Heuristic Evaluation for Novice Programming Systems

Posted 2016-08-02

I have recently been reading and enjoying a new paper by Michael Kölling and Fraser McKay titled “Heuristic Evaluation for Novice Programming Systems”. In it, the authors say:

With the proliferation of competing systems [for novices], the problem [of evaluation ] has become more complicated. Not only should we ask the question whether such kinds of tools are helpful at all (which many instructors strongly believe them to be, even in the absence of hard evidence), but we need to decide which of a significant number of competing systems is “better” for a given task in a given context. Educators have to make choices, not only between using an educational IDE or not, but between a number of direct competitors.

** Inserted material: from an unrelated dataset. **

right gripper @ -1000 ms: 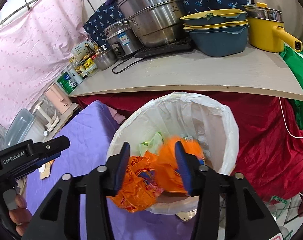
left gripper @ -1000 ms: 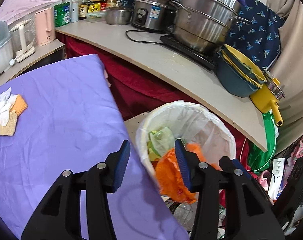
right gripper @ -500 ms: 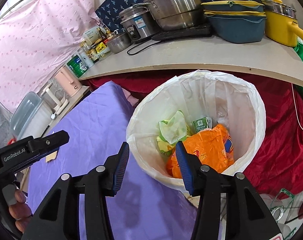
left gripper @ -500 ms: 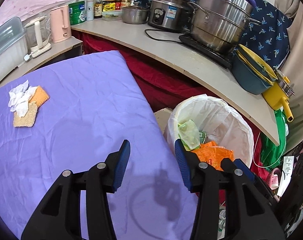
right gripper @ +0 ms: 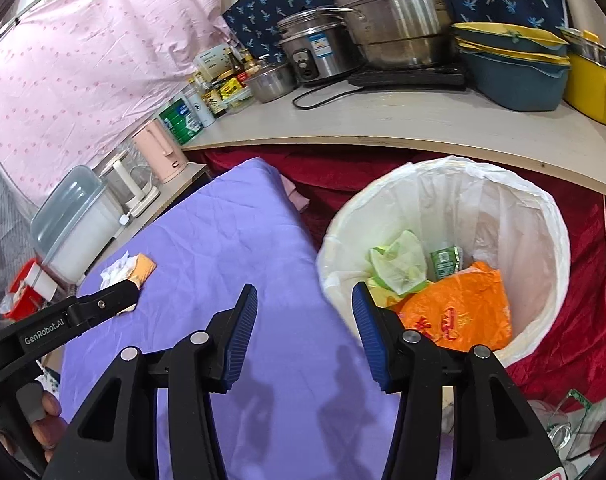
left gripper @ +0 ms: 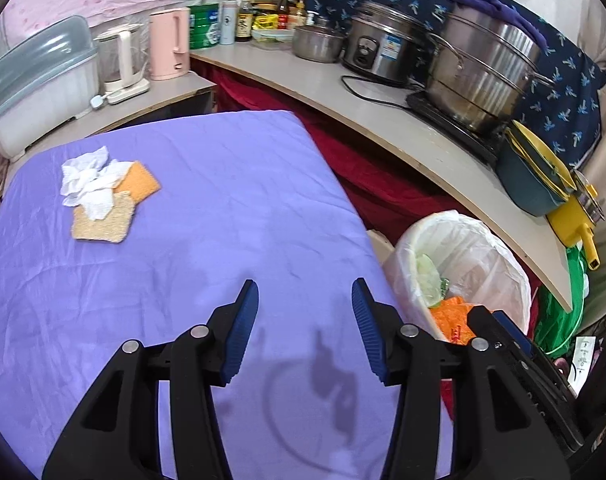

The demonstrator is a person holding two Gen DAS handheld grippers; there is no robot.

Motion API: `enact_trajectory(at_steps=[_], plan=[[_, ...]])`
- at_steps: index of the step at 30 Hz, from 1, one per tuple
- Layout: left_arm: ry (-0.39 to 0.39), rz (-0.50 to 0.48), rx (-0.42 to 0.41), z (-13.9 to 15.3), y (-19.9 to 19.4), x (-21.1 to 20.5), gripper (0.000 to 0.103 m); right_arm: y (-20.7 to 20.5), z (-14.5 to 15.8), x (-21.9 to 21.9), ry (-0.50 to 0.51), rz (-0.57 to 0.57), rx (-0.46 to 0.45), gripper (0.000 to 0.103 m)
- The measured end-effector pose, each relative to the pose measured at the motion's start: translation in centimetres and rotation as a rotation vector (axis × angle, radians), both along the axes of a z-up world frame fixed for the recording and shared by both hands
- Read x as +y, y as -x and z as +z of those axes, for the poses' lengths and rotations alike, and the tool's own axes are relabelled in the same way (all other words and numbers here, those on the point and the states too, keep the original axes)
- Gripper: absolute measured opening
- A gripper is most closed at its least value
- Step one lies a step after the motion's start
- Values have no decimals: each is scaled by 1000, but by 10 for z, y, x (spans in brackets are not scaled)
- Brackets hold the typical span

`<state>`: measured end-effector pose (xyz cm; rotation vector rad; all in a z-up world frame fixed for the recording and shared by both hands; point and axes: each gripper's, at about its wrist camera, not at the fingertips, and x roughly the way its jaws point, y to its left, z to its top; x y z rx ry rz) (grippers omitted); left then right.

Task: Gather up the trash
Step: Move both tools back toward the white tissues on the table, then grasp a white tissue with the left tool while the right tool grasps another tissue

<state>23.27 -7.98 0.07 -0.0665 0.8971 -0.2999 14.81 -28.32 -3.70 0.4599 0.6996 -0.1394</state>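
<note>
A white-lined trash bin [right gripper: 551, 216] stands at the right edge of the purple-covered table [right gripper: 239, 240]. It holds an orange plastic bag [right gripper: 463, 312], a pale green wrapper [right gripper: 403, 264] and a small green packet [right gripper: 445, 262]. The bin also shows in the left wrist view [left gripper: 499, 256]. Crumpled white tissue [left gripper: 89, 182] lies on two sponges, one orange [left gripper: 141, 186] and one tan [left gripper: 103, 224], at the table's far left. My left gripper [left gripper: 305, 328] is open and empty over the table. My right gripper [right gripper: 305, 328] is open and empty at the table edge beside the bin.
A curved counter [left gripper: 383, 120] behind carries a steel steamer pot [left gripper: 483, 76], rice cooker [left gripper: 379, 52], blue basins [left gripper: 535, 176], yellow pot [left gripper: 575, 216], pink kettle [left gripper: 169, 44] and bottles. Red cloth [left gripper: 367, 176] hangs below. A plastic box [left gripper: 39, 80] stands at the far left.
The orange bag has dropped from my right gripper into the bin. Both grippers have pulled back from the bin over the purple table, bringing the tissue and sponges closer in the left view.
</note>
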Motion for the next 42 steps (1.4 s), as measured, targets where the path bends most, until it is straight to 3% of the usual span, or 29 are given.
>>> enact_trajectory(at_steps=[2,23,33,42], plan=[[-2,23,-3,-1,-1,12,53,-5,2,13,7,22,0,52],[-37,312,14,-19,-20,195,54,-82,-6,185,33,325,43,52],[-46,401,16,-26,-63,260,54,-146,-13,251,42,435,51,52],[-46,433,22,-35,-112,288,56,-212,-28,300,39,511,69,52]])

Studies evaluating the actual learning benefit of the use of a specific system are rare. This is not for lack of interest or realisation of the usefulness of such studies, but because they are difficult to conduct with a high degree of scientific reliability… Running two groups (experiment group and control group) in parallel is usually difficult to resource: the teacher almost doubles the workload and has to avoid bias. It also introduces an ethical problem: If we expect one variant to be superior, and the setting is an actual examined part of a student’s education, then we would knowingly disadvantage a group of students. However, if we run the two trials sequentially, it becomes very difficult to compensate for possible other factors influencing the outcome, such as difference in teachers or populations.

They then propose 13 heuristic criteria by which programming systems presented to novices can be evaluated:

Engagement: The system should engage and motivate the intended audience of learners. It should stimulate learners’ interest or sense of fun.
Non-threatening: The system should not appear threatening in its appearance or behaviour. Users should feel safe in the knowledge that they can experiment without breaking the system, or losing data.
Minimal language redundancy: The programming language should minimise redundancy in its language constructs and libraries.
Learner-appropriate abstractions: The system should use abstractions that are at the appropriate level for the learner and task. Abstractions should be driven by pedagogy, not by the underlying machine.
Consistency: The model, language and interface presentation should be consistent – internally, and with each other. Concepts used in the programming model should be represented in the system interface consistently.
Visibility: The user should always be aware of system status and progress. It should be simple to navigate to parts of the system displaying other relevant data, such as other parts of a program under development.
Secondary notations: The system should automatically provide secondary notations where this is helpful, and users should be allowed to add their own secondary notations where practical.
Clarity: The presentation should maintain simplicity and clarity, avoiding visual distractions. This applies to the programming language and to other interface elements of the environment.
Human-centric syntax: The program notation should use human-centric syntax. Syntactic elements should be easily readable, avoiding terminology obscure to the target audience.
Edit-order freedom: The interface should allow the user freedom in the order they choose to work. Users should be able to leave tasks partially finished, and come back to them later.
Minimal viscosity: The system should minimise viscosity in program entry and manipulation. Making common changes to program text should be as easy as possible.
Error-avoidance: Preference should be given to preventing errors over reporting them. If the system can prevent, or work around an error, it should.
Feedback: The system should provide timely and constructive feedback. The feedback should indicate the source of a problem and offer solutions.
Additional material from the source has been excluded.